THE INPUT ->

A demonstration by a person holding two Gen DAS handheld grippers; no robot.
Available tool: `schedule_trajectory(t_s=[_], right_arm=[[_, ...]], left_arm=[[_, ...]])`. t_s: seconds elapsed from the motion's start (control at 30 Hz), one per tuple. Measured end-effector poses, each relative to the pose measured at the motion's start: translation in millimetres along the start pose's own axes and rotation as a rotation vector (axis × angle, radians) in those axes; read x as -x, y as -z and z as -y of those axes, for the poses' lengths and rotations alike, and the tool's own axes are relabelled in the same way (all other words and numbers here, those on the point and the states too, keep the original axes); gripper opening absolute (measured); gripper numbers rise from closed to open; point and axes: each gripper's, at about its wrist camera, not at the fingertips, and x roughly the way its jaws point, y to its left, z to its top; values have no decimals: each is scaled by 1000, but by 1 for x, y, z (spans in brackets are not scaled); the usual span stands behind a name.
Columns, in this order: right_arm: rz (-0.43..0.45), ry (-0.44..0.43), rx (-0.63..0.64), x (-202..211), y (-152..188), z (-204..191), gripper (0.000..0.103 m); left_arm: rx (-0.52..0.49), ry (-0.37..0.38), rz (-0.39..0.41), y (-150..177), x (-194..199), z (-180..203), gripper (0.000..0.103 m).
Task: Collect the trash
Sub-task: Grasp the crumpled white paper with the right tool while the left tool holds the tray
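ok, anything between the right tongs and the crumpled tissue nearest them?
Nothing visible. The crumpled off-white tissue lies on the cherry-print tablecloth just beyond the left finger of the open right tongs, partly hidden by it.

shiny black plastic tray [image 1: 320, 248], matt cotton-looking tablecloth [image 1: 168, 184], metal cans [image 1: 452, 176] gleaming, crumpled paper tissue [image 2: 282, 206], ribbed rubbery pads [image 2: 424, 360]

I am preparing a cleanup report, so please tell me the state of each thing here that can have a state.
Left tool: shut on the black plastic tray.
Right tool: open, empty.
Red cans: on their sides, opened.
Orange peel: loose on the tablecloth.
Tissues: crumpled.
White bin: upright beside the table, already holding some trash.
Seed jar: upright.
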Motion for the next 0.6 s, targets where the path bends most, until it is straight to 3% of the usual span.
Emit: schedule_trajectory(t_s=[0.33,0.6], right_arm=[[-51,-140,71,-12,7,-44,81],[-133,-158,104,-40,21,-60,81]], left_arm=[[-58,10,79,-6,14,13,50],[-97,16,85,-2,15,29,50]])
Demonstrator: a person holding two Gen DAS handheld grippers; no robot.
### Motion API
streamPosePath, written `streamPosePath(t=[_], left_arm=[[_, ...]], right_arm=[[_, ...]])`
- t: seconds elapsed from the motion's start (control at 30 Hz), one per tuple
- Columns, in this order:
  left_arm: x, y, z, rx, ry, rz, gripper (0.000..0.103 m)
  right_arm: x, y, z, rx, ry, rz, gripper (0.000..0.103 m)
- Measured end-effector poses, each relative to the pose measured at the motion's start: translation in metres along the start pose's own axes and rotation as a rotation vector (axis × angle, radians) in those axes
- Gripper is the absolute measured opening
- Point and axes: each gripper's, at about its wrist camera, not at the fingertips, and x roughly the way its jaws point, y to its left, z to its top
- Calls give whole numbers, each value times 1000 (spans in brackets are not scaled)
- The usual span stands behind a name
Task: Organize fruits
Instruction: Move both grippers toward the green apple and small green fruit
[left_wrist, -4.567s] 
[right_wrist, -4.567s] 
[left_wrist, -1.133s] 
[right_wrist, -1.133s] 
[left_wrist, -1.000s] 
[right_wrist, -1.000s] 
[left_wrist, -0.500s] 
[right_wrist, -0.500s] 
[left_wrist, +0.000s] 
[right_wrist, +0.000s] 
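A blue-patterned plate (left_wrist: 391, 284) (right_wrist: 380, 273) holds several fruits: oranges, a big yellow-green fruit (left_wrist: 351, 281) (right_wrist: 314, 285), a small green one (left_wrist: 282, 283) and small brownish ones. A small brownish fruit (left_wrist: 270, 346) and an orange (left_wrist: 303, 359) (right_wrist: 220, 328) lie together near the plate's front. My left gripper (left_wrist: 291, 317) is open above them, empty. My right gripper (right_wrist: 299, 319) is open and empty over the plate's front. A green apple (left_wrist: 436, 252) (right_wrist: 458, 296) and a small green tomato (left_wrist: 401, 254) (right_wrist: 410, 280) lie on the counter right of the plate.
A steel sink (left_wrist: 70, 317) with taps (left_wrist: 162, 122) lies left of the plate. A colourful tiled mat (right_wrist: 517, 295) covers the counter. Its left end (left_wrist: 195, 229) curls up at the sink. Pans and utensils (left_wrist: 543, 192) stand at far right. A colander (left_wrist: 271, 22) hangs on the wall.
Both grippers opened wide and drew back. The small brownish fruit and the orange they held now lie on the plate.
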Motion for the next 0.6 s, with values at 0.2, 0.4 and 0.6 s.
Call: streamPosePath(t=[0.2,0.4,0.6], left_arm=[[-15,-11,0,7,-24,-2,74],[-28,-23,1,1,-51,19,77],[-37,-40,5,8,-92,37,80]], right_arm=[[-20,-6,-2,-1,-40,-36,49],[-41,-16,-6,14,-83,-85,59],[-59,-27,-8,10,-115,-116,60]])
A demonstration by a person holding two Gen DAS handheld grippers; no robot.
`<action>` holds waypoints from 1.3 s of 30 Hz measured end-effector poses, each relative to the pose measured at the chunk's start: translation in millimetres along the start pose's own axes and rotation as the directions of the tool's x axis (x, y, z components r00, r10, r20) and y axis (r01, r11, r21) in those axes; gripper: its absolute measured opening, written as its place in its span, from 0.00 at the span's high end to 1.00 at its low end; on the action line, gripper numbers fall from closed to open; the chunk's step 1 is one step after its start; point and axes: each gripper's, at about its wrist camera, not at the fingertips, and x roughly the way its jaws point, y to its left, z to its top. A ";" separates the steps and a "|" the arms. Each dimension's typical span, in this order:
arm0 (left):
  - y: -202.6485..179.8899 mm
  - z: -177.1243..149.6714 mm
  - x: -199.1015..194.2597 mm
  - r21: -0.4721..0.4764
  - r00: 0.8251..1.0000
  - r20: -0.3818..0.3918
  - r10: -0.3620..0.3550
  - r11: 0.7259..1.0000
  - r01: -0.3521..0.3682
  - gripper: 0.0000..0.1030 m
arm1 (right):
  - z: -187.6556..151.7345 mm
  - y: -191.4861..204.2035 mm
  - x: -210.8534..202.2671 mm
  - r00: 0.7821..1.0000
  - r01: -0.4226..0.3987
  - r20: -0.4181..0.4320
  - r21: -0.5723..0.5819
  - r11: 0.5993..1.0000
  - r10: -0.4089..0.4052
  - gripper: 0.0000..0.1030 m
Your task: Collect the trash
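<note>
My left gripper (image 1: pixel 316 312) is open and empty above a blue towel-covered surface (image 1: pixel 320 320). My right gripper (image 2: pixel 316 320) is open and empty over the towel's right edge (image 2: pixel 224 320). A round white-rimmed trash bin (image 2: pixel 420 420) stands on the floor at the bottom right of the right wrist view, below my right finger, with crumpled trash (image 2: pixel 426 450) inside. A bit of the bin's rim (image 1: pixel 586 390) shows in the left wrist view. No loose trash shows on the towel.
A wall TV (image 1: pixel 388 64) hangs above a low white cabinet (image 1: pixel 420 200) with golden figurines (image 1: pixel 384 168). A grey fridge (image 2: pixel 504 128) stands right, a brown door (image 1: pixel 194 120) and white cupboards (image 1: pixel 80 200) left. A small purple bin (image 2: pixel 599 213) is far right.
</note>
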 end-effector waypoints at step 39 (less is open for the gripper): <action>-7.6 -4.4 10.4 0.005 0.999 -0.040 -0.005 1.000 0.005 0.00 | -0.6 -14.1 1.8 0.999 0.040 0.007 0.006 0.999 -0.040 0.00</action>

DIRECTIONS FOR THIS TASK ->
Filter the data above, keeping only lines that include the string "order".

WRITTEN RESPONSE ->
Columns, in this order: right_arm: rz (-0.43..0.45), ry (-0.44..0.43), rx (-0.63..0.64), x (-202..211), y (-152..188), z (-204..191), gripper (0.000..0.103 m); left_arm: rx (-0.52..0.49), ry (-0.37..0.38), rz (-0.39..0.41), y (-150..177), x (-194..199), z (-180..203), gripper (0.000..0.103 m).
- Columns, in this order:
`<action>` holds waypoints from 1.3 s of 30 Hz measured end-effector poses, each relative to the pose measured at the chunk's start: translation in millimetres along the start pose's own axes and rotation as the directions of the tool's x axis (x, y, z components r00, r10, r20) and y axis (r01, r11, r21) in those axes; gripper: its absolute measured opening, written as its place in its span, from 0.00 at the span's high end to 1.00 at its low end; on the action line, gripper numbers fall from closed to open; the chunk's step 1 is one step after its start; point and axes: each gripper's, at about its wrist camera, not at the fingertips, and x roughly the way its jaws point, y to its left, z to its top. A ";" separates the steps and a "|" the arms. Each dimension's typical span, in this order:

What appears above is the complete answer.